Replace it with just this one:
<h1>Hello, Rails!</h1>
At this stage, you must set up Rails to display the Hello message when you want it. In this example, it needs to come up when you visit localhost:3000. Next, you have to tell Rails the location of your actual home page. To do this, open the config/routes.rb file in your text editor and type the following:
Rails.application.routes.draw do
get 'welcome/index.'
The file that we opened just now is the routing file for your application, holding entries in a domain-specific language that tells how Rails connects requests to actions and controllers. The file has several sample routes on commented lines. Find the line beginning with the root and remove the comment. It should be similar to the following:
root 'welcome#index'
Now, relaunch the webserver if you stopped it and navigate to the localhost URL. You should see the Hello message that you just wrote.
Step 5: Going Forward
Now it’s time to make something a bit more complex. You will now make a new resource in the Blog application. The resource is a collection of similar articles or objects. Rails have a resource method to declare a standard REST resource.
Here is how you do it:
Rails.application.routes.draw do
resources :articles
root 'welcome#index.'
end
If you are running bin/rake routes, you will see that it already has routes for standard REST options. You will also see that Rails has already inferred the formed article and used the distinctions.
$ bin/rake routes
Prefix Verb URI Pattern Controller#Action
articles GET /articles(.:format) articles#index
POST /articles(.:format) articles#create
new_article GET /articles/new(.:format) articles#new
edit_article GET /articles/:id/edit(.:format) articles#edit
article GET /articles/:id(.:format) articles#show
PATCH /articles/:id(.:format) articles#update
PUT /articles/:id(.:format) articles#update
DELETE /articles/:id(.:format) articles#destroy
root GET / welcome#index
The Rails philosophy has two major principles:
- Do not repeat yourself: Do not repeat yourself or DRY is a software development principle that states, ‘Every piece of knowledge must have a single, unambiguous, authoritative representation within a system’. This means not writing the same code over and over again. It makes the overall program less buggy and more extensible and maintainable.
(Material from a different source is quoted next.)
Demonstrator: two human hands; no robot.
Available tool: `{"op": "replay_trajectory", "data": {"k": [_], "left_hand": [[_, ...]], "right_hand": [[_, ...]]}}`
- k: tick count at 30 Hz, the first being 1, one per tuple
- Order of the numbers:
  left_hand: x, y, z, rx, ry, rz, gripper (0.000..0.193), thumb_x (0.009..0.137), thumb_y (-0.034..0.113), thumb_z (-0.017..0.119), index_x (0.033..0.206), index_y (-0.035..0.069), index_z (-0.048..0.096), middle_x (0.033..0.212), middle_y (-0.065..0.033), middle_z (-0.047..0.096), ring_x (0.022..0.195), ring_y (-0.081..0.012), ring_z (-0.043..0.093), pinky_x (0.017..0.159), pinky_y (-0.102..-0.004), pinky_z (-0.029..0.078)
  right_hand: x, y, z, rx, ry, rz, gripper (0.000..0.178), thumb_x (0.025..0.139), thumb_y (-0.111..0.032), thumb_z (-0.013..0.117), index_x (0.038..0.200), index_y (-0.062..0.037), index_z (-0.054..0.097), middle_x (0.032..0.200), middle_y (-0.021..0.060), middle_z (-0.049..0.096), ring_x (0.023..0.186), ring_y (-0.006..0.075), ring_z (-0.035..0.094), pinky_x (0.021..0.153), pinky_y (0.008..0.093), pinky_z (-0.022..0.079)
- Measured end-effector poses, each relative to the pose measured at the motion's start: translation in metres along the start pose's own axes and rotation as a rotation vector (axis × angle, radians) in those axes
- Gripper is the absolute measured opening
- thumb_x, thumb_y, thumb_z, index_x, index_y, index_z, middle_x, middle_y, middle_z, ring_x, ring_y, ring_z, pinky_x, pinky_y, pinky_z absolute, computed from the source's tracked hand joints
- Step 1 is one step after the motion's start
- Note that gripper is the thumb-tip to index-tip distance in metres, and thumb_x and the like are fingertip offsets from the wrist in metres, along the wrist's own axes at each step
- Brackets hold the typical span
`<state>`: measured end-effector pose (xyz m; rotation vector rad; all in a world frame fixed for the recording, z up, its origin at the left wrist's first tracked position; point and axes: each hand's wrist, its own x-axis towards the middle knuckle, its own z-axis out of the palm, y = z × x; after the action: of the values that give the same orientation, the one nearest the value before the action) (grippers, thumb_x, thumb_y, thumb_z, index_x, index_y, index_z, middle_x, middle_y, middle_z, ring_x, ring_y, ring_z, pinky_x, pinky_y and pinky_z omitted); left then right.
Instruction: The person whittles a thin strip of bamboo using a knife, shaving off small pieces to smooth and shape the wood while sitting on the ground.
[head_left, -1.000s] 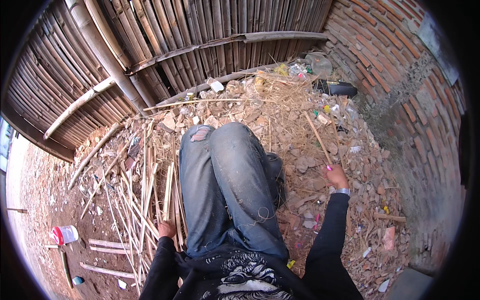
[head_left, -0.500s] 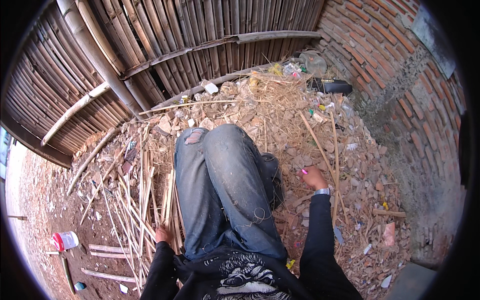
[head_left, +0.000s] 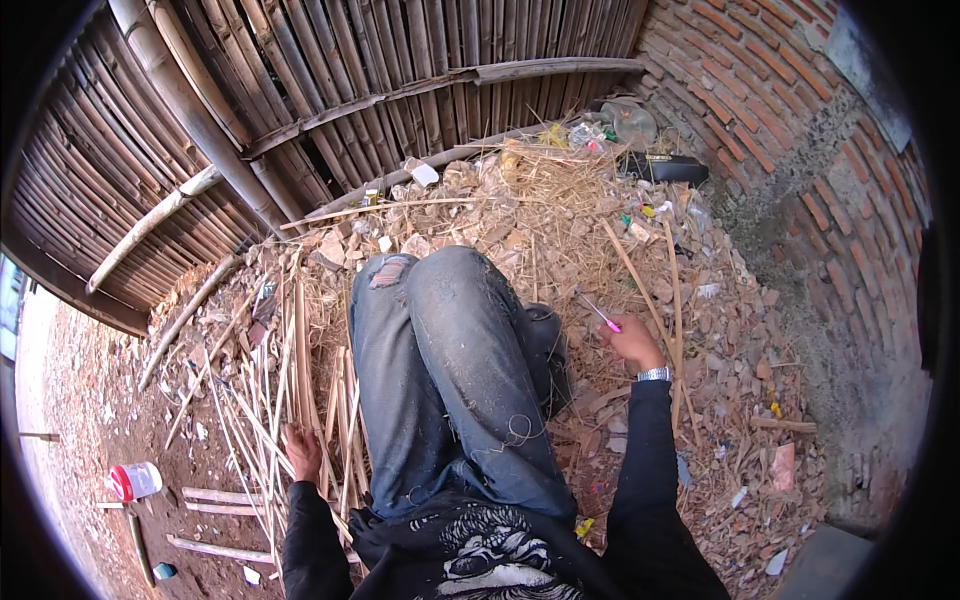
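Bamboo strips [head_left: 302, 350] lie heaped and crossing one another on the person's left, close beside the torn jeans [head_left: 470, 340], and the left hand [head_left: 303, 455] is over them; whether its fingers close on any strip I cannot tell. On the other side, the right hand [head_left: 632, 343] has its fingers wrapped round a pink-handled tool [head_left: 613, 326], whose thin shaft points up and leftward, toward the jeans. Because of that aim, a careless swing across the lap could, I judge, jab through the cloth. Another risk is the strips themselves: rough split edges could drive a splinter into the bare palm if one were dragged quickly. As they overlap, pulling one might shift its neighbours and tangle the heap. Two loose strips [head_left: 677, 340] lie near the right hand, where the dark sleeve [head_left: 645, 440] could snag on them. Beneath, the rubble [head_left: 720, 400] is uneven, so a dropped tool could slip between its pieces and be lost
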<state>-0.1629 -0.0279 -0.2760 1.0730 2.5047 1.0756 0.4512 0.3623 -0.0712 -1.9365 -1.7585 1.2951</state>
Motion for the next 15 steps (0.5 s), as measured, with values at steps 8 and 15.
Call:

- Convention over configuration: Remember when we mentioned the Rails Way? Rails assume that its own set of conventions on web application function is the best way to do things. It defaults to these conventions, so you do not have to specify each and everything through configuration files.
Conclusion
Rails are designed to make web application programming easier by assuming certain things that every developer needs to get started. You can write an application on Rails with less coding while accomplishing more than other frameworks or languages.